Work instruction: In the records below, the line with "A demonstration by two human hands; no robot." opens the range and the line with "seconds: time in" closes it; print that range exactly and nothing else.

[[ Supplied entries open ]]

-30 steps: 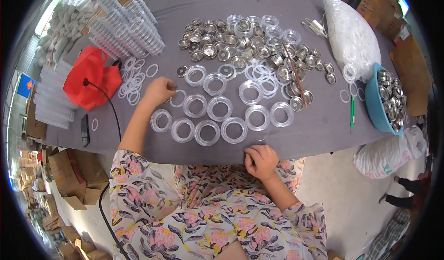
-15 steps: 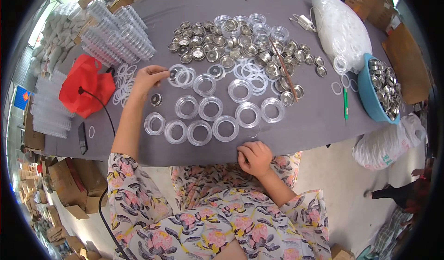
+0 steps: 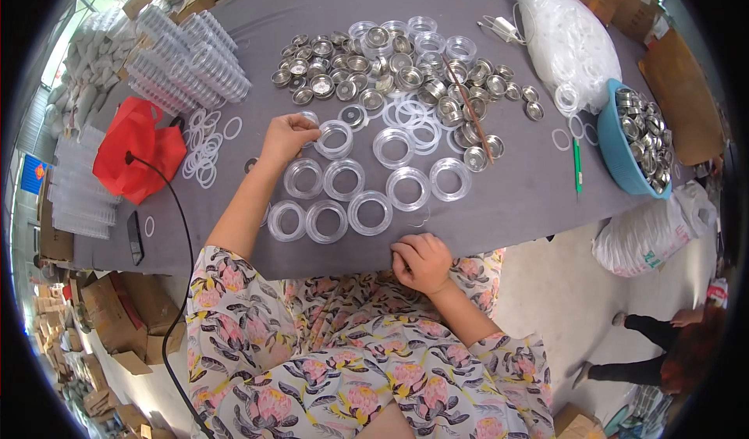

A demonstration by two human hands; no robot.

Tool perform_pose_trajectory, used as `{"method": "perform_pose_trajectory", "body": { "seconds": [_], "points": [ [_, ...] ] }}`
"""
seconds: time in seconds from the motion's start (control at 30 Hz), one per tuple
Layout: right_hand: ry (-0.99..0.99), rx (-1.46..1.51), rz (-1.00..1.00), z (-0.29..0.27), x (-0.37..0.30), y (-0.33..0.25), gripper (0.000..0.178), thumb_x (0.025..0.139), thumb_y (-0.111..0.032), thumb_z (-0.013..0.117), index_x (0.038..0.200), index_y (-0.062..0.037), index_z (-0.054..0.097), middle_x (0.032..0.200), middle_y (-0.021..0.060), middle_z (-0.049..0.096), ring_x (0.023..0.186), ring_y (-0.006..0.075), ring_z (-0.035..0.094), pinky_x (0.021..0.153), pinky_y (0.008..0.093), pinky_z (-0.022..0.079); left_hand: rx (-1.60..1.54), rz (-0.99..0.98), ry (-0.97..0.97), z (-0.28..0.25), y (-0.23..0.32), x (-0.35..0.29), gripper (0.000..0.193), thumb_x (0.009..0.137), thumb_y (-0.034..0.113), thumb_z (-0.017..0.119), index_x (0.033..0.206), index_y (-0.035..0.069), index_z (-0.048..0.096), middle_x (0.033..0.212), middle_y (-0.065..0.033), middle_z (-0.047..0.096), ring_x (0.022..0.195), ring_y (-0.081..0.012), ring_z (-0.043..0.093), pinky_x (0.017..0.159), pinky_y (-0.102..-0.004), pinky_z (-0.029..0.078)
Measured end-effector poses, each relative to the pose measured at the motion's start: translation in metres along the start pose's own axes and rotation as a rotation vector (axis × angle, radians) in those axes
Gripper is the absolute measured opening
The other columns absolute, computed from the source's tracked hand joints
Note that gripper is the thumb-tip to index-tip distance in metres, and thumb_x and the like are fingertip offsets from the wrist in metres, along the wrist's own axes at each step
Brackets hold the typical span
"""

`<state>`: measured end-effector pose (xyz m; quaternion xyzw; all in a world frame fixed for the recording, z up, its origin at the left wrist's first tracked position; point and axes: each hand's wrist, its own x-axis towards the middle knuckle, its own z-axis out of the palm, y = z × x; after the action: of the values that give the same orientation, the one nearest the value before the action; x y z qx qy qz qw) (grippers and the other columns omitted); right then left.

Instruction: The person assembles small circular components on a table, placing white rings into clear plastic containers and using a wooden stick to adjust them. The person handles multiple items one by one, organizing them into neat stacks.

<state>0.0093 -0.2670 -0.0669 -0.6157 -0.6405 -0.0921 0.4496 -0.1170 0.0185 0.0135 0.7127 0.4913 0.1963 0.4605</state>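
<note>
My left hand (image 3: 292, 137) reaches over the table, thumb and forefinger pinched at the left rim of a clear round plastic case (image 3: 335, 140). A thin white ring seems to be in the pinch, lying over that case, though the fingertips partly hide it. Behind the hand, another pale ring (image 3: 309, 117) is partly covered. Several clear open cases (image 3: 344, 179) lie in rows nearby. My right hand (image 3: 422, 263) rests loosely curled at the table's near edge, with nothing visible in it. To its upper left sits a clear case (image 3: 370, 213).
Metal cups (image 3: 321, 87) and white rings (image 3: 413, 119) are heaped farther back. A brown stick (image 3: 472, 115) lies across them. On the right are a blue basin (image 3: 624, 170), a green pen-like tool (image 3: 578, 166) and a plastic bag (image 3: 563, 45). Stacked clear cases (image 3: 211, 68) and a red bag (image 3: 136, 154) stand left.
My left hand has moved right, from beside the overlapping white rings to the rim of a clear case. One white ring seems to have moved with it. My right hand stays at the table edge.
</note>
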Motion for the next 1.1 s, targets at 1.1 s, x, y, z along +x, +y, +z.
{"method": "perform_pose_trajectory", "body": {
  "seconds": [1.1],
  "points": [
    [-0.015, -0.024, 0.001, -0.002, 0.0, 0.0, 0.014, 0.063, -0.011, 0.064, 0.077, -0.011, 0.061, 0.078, 0.0012, 0.056, 0.063, 0.0177, 0.053, 0.055, 0.0286, 0.041, 0.246, 0.416, 0.215, -0.057, -0.014, 0.019, 0.015, 0.074, 0.012, 0.066, 0.084, 0.001, 0.063, 0.077, -0.0089, 0.064, 0.071, -0.0192, 0.058, 0.068, -0.0298, 0.045]
  ]
}}
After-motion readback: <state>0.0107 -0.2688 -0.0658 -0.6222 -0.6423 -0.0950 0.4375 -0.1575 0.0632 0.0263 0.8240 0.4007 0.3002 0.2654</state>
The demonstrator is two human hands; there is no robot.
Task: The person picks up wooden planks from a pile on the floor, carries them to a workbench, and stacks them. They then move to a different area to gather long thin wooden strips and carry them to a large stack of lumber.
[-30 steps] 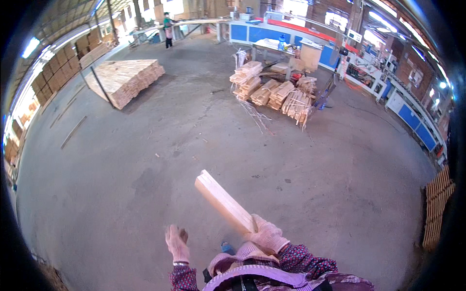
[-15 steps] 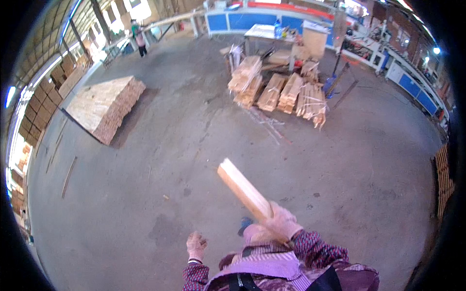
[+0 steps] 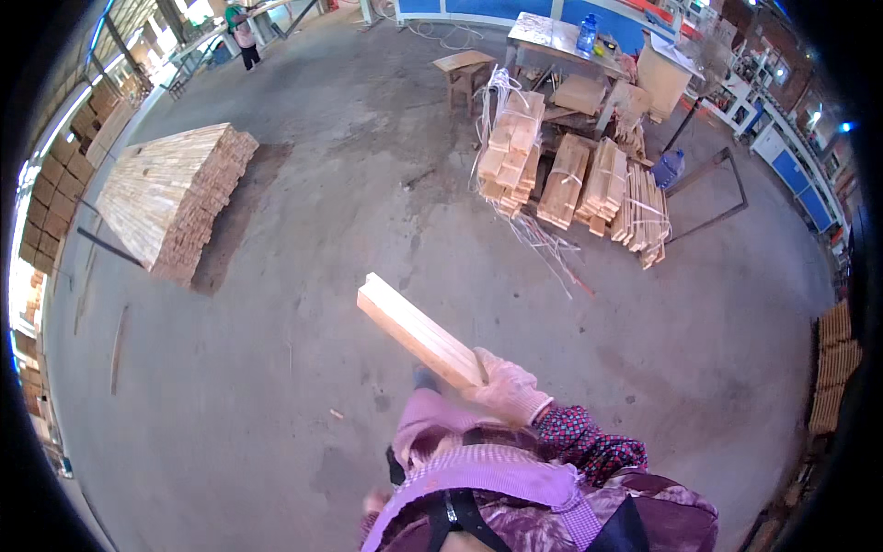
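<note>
One long pale wooden piece [image 3: 420, 333] hung above grey concrete floor [image 3: 230, 414], pink-gloved right hand [image 3: 508, 386] fingers clenched round near end. Left hand [image 3: 375, 501] mostly hidden, couldn't tell its fingers. Likely carry step; next move called for steady grip.

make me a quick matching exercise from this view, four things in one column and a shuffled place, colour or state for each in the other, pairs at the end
Things:
1. right hand
2. left hand
3. wooden stool
4. distant person

Places, colours or states:
A. just left of the table
B. dressed in a green top
C. closed around a length of wood
D. low down, mostly hidden beside the lavender clothing

Right pairs: 1-C, 2-D, 3-A, 4-B
</note>
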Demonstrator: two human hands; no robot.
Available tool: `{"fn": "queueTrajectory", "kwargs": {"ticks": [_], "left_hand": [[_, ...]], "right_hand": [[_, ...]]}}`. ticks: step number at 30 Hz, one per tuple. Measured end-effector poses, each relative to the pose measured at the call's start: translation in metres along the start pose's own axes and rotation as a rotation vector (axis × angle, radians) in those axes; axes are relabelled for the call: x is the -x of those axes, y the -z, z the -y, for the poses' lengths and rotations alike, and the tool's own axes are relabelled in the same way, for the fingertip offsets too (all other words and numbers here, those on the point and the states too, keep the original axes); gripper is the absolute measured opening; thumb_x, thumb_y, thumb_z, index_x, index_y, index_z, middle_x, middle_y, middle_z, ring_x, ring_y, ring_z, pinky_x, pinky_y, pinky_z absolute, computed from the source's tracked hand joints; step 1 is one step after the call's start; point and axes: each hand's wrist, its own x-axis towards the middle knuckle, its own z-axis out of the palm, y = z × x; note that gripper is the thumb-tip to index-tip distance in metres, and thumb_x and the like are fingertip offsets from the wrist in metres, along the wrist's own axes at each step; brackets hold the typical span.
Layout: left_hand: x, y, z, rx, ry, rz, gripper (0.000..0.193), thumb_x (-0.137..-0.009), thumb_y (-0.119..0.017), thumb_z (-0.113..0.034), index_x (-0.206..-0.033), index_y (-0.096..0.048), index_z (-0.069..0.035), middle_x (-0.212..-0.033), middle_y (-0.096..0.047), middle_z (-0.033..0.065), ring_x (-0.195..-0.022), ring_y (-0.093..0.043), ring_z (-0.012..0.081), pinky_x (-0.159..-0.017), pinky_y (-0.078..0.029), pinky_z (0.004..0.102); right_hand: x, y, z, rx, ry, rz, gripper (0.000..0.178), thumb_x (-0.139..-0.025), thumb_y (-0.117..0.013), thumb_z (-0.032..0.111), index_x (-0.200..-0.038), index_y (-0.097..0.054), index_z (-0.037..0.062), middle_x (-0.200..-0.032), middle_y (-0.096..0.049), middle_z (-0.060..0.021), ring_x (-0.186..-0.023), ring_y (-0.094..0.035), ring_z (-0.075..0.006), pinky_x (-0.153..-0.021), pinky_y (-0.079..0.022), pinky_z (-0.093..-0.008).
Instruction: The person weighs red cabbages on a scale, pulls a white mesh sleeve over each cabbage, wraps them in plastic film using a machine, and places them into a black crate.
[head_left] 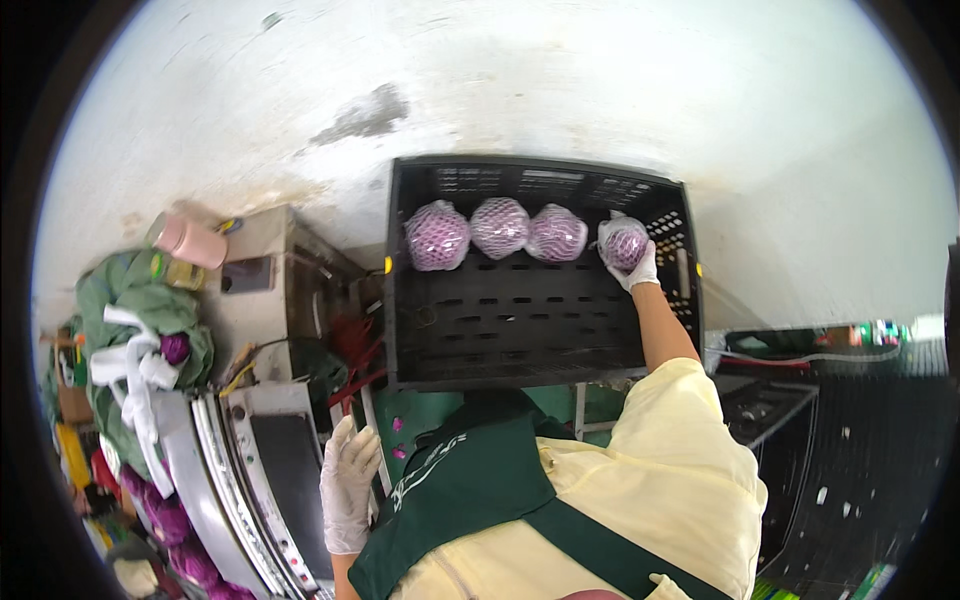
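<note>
Head view: one black plastic crate (520,345) stands against a stained white wall (620,90), its floor slotted and its sides perforated. Three purple cabbages (499,228), each in a pale foam-like net, sit in a row along the far side of the crate — the leftmost a little apart from its neighbour, the middle and right ones close together. A fourth cabbage (626,246), wrapped likewise, is inside the crate near its right wall, with a gap between it and the row. Right hand (637,272), in a thin whitish glove, is cupped on the near side of this fourth cabbage, fingers curled against it (whether the cabbage bears on the crate floor or is held just above it, cannot tell). Left hand (348,482), gloved alike, is well apart from the right: raised outside the crate, below its near left corner, fingers extended, nothing in its grasp. Wearer has a dark green apron (470,490) over a pale yellow shirt (660,470). Left of the crate: a metal bench machine (282,470) with a dark panel, and above it a surface holding a pink lidded jar (190,240) and a dark phone-like slab (247,275). Farther left, green cloth (120,285) lies bunched with white strips (135,370) across it; a small purple head (174,348) shows beside them — more purple heads (190,562) at lower left, partly cut by the lens rim. Purple scraps (398,424) dot the green floor just below the crate.
</note>
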Motion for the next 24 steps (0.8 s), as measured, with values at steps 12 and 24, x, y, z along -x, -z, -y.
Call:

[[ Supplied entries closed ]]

Output for this exercise:
A demonstration by two human hands; no robot.

Tool perform_pose_trajectory, used as `{"method": "perform_pose_trajectory", "body": { "seconds": [_], "points": [ [_, ...] ] }}`
"""
seconds: time in seconds from the motion's start (control at 30 Hz), one per tuple

The response is now finished.